Task objective —
Scan the entries below and return each line that contains "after".

Input data —
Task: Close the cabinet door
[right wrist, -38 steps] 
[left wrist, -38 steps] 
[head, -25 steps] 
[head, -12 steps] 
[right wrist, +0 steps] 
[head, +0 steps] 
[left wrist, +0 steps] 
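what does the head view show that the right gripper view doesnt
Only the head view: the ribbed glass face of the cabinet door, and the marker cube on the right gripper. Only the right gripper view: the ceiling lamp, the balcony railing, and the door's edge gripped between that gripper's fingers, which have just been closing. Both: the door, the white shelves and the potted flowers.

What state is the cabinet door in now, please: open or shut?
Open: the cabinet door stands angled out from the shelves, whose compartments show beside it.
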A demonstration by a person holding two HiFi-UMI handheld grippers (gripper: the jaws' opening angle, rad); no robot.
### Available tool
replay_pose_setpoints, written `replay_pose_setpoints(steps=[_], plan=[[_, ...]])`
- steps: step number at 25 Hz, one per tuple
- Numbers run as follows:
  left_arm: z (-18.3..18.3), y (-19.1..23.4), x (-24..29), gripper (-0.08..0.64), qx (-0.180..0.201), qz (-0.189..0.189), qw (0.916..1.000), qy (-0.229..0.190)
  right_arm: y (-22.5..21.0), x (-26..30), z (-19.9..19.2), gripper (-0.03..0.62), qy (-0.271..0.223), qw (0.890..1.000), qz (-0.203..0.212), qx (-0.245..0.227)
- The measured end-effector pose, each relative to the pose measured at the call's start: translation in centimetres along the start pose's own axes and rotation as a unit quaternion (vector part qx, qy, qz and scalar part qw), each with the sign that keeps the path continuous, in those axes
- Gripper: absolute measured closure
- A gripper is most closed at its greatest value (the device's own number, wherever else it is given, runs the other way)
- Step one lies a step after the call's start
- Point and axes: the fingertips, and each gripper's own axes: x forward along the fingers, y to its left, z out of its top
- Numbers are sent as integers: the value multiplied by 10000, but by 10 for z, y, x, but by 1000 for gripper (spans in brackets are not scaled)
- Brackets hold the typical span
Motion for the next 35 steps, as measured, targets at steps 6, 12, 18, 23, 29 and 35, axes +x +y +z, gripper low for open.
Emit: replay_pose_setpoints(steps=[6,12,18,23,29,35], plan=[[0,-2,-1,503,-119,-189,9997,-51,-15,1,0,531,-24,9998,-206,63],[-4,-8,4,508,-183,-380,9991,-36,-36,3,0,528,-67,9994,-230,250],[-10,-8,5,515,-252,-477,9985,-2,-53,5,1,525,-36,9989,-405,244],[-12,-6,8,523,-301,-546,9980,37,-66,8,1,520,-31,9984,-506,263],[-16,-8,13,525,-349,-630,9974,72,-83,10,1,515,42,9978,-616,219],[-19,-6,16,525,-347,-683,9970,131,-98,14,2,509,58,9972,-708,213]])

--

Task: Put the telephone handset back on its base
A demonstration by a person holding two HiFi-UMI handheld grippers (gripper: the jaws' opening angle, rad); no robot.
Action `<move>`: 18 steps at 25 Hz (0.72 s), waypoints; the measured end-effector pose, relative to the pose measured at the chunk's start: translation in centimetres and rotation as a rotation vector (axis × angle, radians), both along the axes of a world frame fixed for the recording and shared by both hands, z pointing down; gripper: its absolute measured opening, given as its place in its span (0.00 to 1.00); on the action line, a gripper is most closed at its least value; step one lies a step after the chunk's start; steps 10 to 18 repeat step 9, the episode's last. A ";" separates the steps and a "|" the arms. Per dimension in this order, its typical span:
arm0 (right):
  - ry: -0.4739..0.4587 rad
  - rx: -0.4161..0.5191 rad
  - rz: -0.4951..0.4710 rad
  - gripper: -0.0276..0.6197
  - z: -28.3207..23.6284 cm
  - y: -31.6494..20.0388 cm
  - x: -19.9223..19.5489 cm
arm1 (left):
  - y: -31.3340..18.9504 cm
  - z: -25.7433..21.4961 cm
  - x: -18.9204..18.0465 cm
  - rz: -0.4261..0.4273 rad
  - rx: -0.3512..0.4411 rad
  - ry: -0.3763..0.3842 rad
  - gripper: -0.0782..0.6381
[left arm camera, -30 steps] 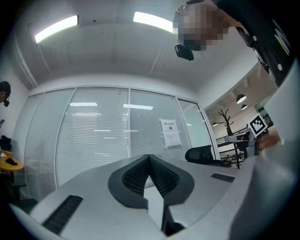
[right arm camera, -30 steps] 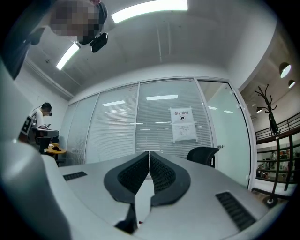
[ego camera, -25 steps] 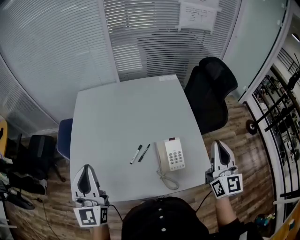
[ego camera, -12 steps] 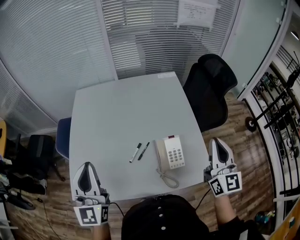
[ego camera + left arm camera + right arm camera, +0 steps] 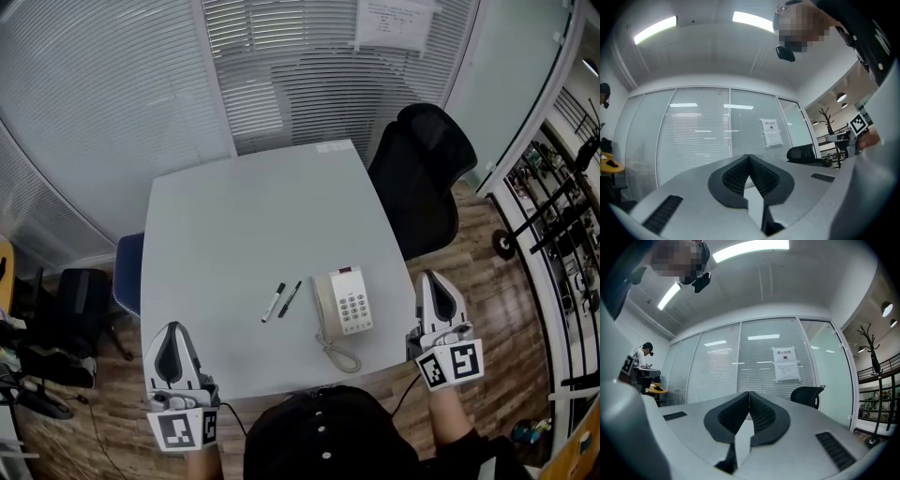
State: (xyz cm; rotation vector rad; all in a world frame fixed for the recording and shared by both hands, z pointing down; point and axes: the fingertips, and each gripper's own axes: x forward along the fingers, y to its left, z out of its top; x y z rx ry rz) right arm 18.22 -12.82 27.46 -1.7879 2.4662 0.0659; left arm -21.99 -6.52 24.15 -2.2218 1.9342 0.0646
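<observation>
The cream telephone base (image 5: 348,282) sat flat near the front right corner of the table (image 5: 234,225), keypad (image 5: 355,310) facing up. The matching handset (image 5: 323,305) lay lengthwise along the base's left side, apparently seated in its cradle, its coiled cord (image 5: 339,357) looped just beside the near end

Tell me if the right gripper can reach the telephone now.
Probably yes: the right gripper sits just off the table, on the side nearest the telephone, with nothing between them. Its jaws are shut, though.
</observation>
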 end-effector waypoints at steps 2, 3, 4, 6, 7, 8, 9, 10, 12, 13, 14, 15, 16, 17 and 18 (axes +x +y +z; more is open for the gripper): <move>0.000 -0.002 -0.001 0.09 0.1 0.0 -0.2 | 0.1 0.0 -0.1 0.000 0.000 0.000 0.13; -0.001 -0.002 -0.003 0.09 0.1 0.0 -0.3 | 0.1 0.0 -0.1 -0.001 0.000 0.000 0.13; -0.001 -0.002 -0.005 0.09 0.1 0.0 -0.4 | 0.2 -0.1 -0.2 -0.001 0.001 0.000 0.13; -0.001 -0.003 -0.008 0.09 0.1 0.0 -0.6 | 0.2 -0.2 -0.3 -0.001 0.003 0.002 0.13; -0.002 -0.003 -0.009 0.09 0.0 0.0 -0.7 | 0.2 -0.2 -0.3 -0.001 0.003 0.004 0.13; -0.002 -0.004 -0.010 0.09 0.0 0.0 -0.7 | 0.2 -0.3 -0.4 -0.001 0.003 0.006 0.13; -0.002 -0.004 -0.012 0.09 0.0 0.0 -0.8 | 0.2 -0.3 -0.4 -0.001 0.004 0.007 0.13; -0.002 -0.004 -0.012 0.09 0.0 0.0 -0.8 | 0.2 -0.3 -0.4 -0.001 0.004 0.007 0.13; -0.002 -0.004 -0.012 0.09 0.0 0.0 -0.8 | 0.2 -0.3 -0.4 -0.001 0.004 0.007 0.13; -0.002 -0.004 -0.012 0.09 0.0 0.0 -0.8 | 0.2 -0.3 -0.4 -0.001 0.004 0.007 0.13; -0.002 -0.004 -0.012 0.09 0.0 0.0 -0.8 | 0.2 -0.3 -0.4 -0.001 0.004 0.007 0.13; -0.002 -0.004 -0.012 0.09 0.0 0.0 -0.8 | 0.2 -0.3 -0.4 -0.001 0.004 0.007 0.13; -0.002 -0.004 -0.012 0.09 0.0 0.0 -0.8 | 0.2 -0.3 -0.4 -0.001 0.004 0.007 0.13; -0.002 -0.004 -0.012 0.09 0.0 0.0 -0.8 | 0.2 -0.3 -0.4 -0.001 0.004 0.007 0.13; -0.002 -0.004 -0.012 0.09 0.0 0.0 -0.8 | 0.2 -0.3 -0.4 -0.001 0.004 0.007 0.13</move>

Output —
- Step one lies a step after the call's start
Action `<move>`: 18 steps at 25 Hz (0.72 s), waypoints; the measured end-effector pose, relative to the pose measured at the chunk's start: translation in centimetres and rotation as a rotation vector (axis × angle, radians), both along the axes of a world frame fixed for the recording and shared by both hands, z pointing down; gripper: its absolute measured opening, given as its place in its span (0.00 to 1.00); on the action line, a gripper is most closed at its least value; step one lies a step after the chunk's start; steps 10 to 18 repeat step 9, the episode's last. A ";" separates the steps and a "|" the arms. Per dimension in this order, its typical span:

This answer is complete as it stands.